The aim of the Berne Convention, as indicated in its preamble, is to protect the rights of authors in their creative work and ideas. This protection should be provided in the most effective and coordinated way.

Also there are some agreements and treaties that are additions to above Paris and Berne convention. These conventions are The WIPO Copyright Treaty (WCT), The Madrid Agreement Concerning the International Registration of Marks and the Protocol Relating to the Madrid Agreement, The Trademark Law Treaty (TLT), The Hague Agreement Concerning the International Deposit of Industrial Designs, The Patent Law Treaty (PLT), Treaties on Classification (The Strasbourg Agreement Concerning the International Patent Classification, The Nice Agreement Concerning the International Classification of Goods and Services for the Purposes of the Registration of Marks, The Vienna Agreement Establishing an International Classification of the Figurative Elements of Marks, The Locarno Agreement Establishing an International Classification for Industrial Designs), The International Convention for the Protection of Performers, Producers of Phonograms and Broadcasting Organizations (“the Rome Convention”), The Agreement on Trade-Related Aspects of Intellectual Property Rights (“TRIPS”) and WIPO-WTO Cooperation (Roughton, 2008).

All these treaties provide some sort of registration of intellectual property rights as a sequence of actions aimed at obtaining the rights to an invention, utility model, industrial design, which is protected by the state and certified by a patent. Trademark rights are attested by evidence of copyright, which is not subject to mandatory registration (Slotboom, 2005).

Conclusion

Intellectual property rights are exclusive in nature. Only authors, artists, inventors and others that own personal intellectual property have the right on their individual ideas and projects. And only they can use these rights. All other persons must refrain from violating those rights and make use only with the consent of intellectual property.
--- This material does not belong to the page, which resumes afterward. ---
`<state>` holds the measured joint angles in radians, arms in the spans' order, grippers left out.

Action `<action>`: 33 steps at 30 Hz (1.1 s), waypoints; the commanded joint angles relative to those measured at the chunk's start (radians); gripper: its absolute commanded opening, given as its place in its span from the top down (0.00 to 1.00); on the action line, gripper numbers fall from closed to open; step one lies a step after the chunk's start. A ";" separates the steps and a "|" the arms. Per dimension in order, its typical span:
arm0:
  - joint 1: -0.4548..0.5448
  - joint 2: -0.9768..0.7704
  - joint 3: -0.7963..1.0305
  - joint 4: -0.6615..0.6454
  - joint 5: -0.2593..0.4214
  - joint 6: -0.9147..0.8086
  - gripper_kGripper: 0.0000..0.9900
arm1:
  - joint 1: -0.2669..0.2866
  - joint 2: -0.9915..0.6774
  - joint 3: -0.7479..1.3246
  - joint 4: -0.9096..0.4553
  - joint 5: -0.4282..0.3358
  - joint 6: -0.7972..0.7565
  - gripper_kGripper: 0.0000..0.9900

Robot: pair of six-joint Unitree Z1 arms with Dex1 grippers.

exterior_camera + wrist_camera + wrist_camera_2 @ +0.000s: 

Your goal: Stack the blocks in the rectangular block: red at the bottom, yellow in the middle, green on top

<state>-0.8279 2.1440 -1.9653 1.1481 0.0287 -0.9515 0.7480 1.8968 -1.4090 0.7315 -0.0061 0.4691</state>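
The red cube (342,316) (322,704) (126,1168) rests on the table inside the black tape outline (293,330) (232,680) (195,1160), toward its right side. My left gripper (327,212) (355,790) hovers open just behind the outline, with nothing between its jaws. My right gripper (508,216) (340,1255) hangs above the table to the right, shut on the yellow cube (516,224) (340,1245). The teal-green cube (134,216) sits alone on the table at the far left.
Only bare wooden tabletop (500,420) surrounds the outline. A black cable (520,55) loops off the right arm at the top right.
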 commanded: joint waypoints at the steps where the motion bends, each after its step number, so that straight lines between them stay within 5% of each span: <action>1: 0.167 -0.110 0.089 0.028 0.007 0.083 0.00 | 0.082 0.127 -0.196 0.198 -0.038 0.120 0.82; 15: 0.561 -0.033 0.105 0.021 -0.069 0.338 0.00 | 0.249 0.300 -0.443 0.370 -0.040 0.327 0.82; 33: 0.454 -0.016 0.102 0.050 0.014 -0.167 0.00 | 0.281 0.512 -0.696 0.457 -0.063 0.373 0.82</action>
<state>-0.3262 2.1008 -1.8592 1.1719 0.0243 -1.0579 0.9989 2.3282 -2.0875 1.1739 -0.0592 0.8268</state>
Scientific and technical documentation may be protected as an object of copyright, patentable technical solution and a trade secret. In the first case, the protection provided by the form and consistency of the material and provided protection against the copying, the second – prescribed in the idea of defending institute patent protection; in the third – the idea is protected within the privacy of its use.

The sources of intellectual property rights should be classified as multilateral and bilateral international agreements concluded in the cooperation between the states in this area. Their adoption is due to the fact that national legislation does not apply in cases where a holder sells their intellectual rights or protect them from violations in another country. In this case, a person may use or rely on the rules of the international convention, or the principle of national treatment provisions of the decree of the state where aegis is indispensable. List of provided rules determine which state has the right to apply to specific relationships are usually the most international treaties.